So apparently the new "it" thing among aspiting hip-hop artistes is to do all your business in free-form. You know, in case the guy you're calling happens to own a recording label.
Here's how a call went today at work (Identities have been changed to protect the silly):
Sven: Housing, this is Sven. Not me: Yo, how you doin' brother? Sven: Just peachy, how can I help you? Not me: Check it, I was wondering if you could check out my waitlist status for me (the dorms are horribly impacted, and you pretty much have to wait 2 quarters to get in) Sven: Uhhh, okay, could I get your name? Not me: Yo, this is Gbilla-zilla, mic thrilla, takin a chilla....to ask you how my wait status is.

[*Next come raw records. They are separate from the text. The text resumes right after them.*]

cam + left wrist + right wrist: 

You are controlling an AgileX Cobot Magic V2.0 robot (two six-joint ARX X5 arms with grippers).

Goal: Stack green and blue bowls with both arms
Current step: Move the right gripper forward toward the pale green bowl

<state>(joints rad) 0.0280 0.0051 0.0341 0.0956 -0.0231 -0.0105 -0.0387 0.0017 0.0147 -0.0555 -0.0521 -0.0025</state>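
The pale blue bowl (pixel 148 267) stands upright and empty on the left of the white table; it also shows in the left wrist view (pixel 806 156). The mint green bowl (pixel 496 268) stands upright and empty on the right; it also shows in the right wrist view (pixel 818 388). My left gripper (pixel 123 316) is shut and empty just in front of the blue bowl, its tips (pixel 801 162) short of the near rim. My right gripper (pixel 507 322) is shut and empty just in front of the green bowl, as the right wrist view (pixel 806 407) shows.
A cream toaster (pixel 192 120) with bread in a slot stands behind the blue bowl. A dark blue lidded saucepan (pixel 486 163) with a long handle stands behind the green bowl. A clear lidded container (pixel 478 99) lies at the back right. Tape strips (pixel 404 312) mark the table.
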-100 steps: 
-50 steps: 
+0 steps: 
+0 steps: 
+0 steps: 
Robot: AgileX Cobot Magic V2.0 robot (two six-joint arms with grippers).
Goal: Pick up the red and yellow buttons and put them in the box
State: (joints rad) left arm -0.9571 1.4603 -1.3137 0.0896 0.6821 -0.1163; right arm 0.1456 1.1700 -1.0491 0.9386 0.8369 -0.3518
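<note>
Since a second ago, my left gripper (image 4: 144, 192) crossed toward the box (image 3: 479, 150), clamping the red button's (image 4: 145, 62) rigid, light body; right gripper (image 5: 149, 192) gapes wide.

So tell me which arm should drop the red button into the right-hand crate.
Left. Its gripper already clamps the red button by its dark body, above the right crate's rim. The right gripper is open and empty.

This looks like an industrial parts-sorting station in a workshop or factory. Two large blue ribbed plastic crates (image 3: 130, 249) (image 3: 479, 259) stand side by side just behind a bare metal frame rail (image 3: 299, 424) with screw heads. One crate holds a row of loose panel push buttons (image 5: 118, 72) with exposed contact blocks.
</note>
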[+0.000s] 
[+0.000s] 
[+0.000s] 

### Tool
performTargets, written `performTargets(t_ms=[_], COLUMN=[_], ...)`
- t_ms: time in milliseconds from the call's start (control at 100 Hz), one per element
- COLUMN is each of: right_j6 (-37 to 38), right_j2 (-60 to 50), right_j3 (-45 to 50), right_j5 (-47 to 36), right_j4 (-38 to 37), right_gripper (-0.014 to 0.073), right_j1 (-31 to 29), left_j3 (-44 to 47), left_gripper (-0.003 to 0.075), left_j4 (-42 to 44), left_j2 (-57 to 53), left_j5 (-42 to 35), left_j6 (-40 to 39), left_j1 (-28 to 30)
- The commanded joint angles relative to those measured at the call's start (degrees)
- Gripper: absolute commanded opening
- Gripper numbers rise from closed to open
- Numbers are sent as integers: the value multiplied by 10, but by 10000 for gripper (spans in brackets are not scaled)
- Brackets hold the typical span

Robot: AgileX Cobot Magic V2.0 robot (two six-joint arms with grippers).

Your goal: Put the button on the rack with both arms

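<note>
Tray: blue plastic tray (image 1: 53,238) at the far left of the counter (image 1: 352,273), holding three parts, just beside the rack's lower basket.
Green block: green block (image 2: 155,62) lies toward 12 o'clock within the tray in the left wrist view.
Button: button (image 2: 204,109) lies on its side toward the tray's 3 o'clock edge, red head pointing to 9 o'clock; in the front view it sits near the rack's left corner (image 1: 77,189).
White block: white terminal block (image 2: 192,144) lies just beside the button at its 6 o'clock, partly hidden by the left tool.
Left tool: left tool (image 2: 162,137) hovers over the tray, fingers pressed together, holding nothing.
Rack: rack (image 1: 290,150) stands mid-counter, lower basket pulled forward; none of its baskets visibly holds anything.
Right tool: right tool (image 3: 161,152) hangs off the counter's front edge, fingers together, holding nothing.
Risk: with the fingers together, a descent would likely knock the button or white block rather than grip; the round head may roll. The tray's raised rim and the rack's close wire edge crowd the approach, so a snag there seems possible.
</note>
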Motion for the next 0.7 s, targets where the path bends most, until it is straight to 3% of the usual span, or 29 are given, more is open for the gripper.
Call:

Sven:....Okay, so is "zilla" spelled with 2 Ls? Not me: Nah, G; my ID number is 3 to tha 5 to tha motherfarkin jive and the (further rappin cut to avoid betraying ID numbaz) Sven: Are those "2 thas" numerals or figures of speech? One moment (Enter hold and beaureaucratic wrangling) Sven: Okay sir I have you at number # Not me: Nah, yo. The Ho I talked tow said she'd got muh number bumped up because I applied early, you're givin me the hurly-burly, surely. Sven: I....suppose I am, let me check. (the obligatory hold and breakdance breakdown) Sven: Errr, yeah, she's on the phone, I'll have to give her a message and have her call you back, could I get your mumber? Not me: I'm in the XXX, yo, that's Pittsburg, CA, hey-ay, home of tha numba one killaz and tha dopest rhymez this side of compton. Sven: Ahh, thanks Gbilla-zilla, I'll give this to her post-haste. Not me: Coo, thanks G. Sven: Peace out, homey.
So he was actually a little more clever. But I'm a white guy, no way can I reproduce such phat beats. And it's not my fault, he's the one who had to rap at some guy 300 miles away.